On their wedding night, instead of coming to her as a husband, Ned had silently handed Wendy a bundle of letters. The edges of some had been burned, the paper frail and flaking and smelling of ash.
“I barely managed to save them,” he’d told her. She’d looked at him, questioning, but he’d only said, “You should know, and understand who it is you’ve married.”
He’d moved toward the window, leaving her to sit on their marriage bed with the letters in her lap. She’d felt a moment of relief, uncertain how things would be between them once they were wed, uncertain she wanted him as a husband when she’d barely begun to know him as a friend. Her own emotions had been a complicated knot settled in her stomach, where Ned’s had been stark on his face—sorrow and pain, hope and the willingness to trust braided together into one.
She lifted the first letter, unfolding it with care. She’d read, and Ned had watched her, pacing occasionally, and occasionally still, restless fear shivering beneath his skin. The letters were written by Ned, from the trenches in Verdun, addressed to someone named Henry. As the letters named shared memories, Wendy came to understand Henry had been a school friend of Ned’s. And reading on, in wonder, she had learned how time had transformed Henry and Ned into something else, something far more than friends.
Periodically, Wendy had looked up to see Ned almost mouthing silently, as if reading along with her words etched on his heart.
“My father tried to burn them,” Ned said as she set the last letter down.
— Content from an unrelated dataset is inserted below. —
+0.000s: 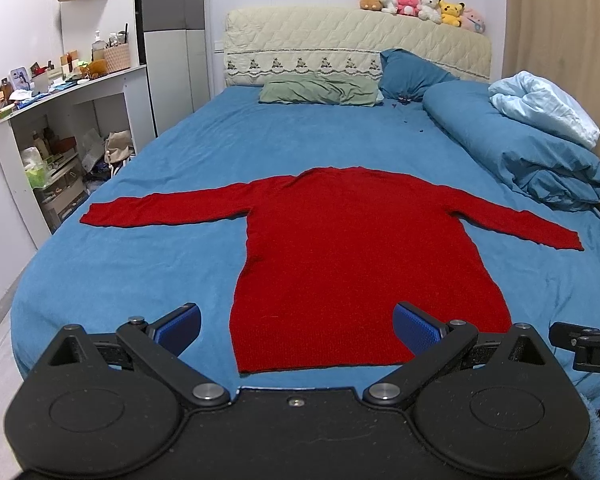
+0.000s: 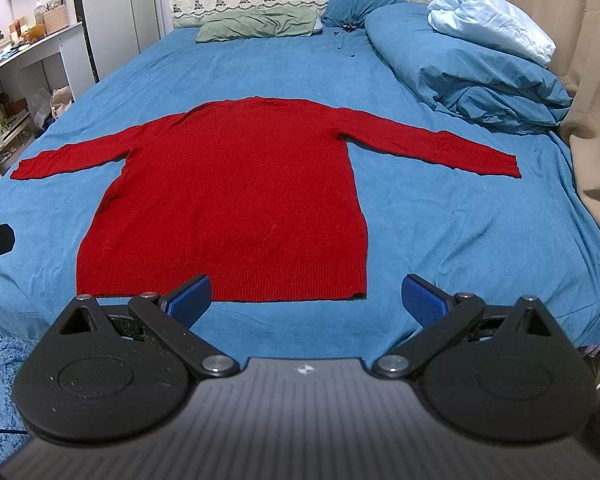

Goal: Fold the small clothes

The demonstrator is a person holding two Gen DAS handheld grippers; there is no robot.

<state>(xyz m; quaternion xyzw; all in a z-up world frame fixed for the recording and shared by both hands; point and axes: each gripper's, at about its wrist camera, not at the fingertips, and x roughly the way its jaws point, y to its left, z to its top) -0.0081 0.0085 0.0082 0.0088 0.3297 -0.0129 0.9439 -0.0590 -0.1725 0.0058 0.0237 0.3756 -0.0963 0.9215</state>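
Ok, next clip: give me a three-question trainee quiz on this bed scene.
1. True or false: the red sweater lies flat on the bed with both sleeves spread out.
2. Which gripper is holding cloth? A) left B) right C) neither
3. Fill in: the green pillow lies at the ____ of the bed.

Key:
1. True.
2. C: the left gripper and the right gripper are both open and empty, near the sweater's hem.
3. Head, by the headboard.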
The reading had left Wendy feeling wrung out. It had already been late when they’d entered the bedroom and now, beyond the windows, dawn had already begun to blush the edges of the sky. She’d read the whole night through.
“Were they never sent?” Wendy’s heart had ached, thinking of Ned—a man she barely knew then—so lost in love. She could scarcely imagine how it must have been for him, love twisted into a source of shame, forced to bury his secret, never allowed to simply be.
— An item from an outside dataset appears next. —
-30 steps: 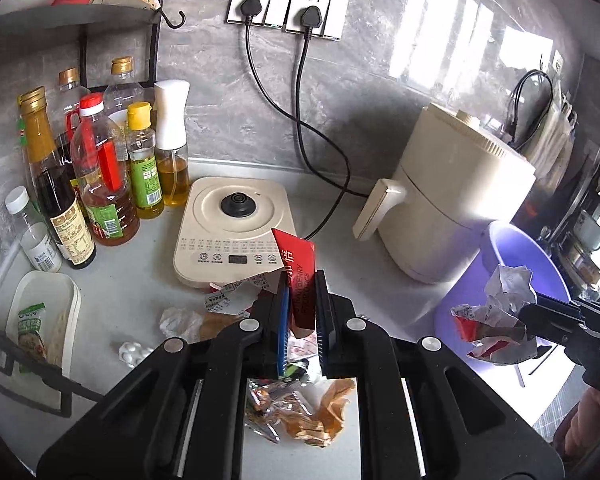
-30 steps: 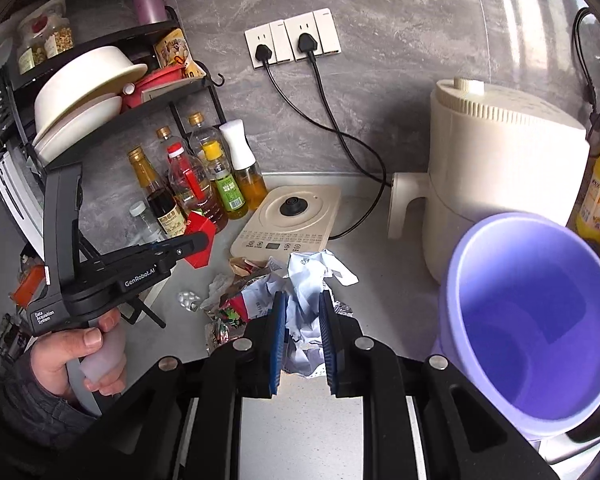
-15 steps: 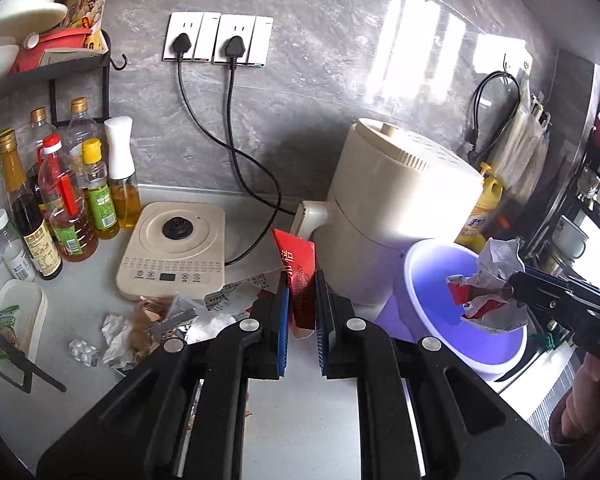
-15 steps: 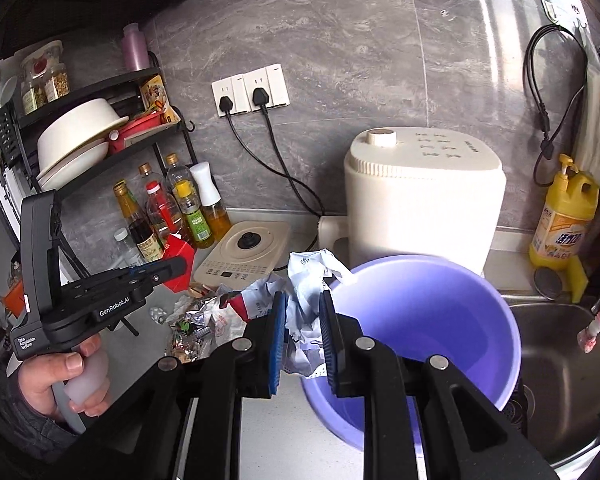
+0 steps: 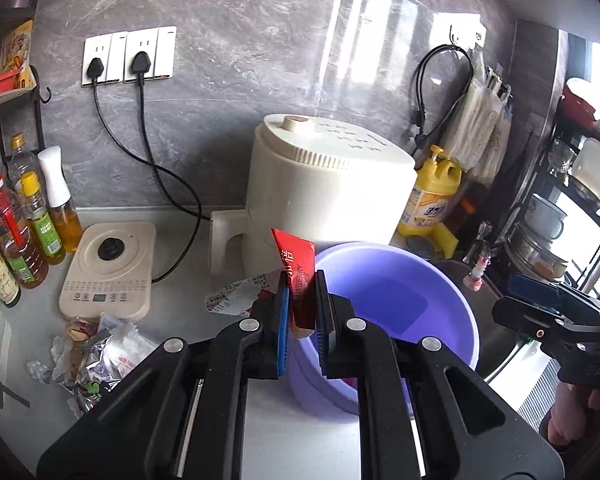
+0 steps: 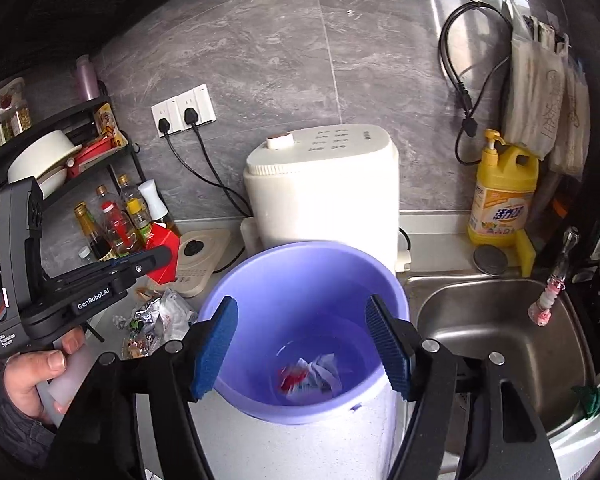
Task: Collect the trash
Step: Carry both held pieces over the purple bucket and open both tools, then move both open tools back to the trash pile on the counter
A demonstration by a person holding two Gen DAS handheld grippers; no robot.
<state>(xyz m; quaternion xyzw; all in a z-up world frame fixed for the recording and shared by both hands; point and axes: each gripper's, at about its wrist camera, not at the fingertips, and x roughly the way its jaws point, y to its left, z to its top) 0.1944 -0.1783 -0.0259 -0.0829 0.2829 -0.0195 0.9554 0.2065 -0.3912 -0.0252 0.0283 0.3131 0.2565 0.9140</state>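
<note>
Crumpled paper (image 6: 314, 376) now lies in the purple bucket (image 6: 260, 276); right gripper (image 6: 306, 344) gapes wide, left gripper (image 5: 302, 308) pinches 1 red wrapper (image 5: 298, 268).

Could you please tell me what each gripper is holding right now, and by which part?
The left gripper pinches the red wrapper by its lower end. The right gripper is open and empty, above the purple bucket.

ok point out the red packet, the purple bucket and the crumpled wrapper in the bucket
red packet (image 5: 298, 268): left wrist view, on its printed red face above the jaws
purple bucket (image 6: 300, 250): right wrist view, on its far rim
crumpled wrapper (image 6: 314, 376): right wrist view, on its white middle, at the bucket's bottom
</note>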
“They were sent. Henry wrote letters in return.” Ned’s voice had broken then, not his accustomed stutter, but something more raw and wounded. He hadn’t looked at her but out at the rising sun. “Those letters, his letters, I burned myself. To keep them safe. Henry… passed away recently. Complications from pneumonia. His sister returned these letters to me. I don’t know if she ever read them, but my father found the package and…”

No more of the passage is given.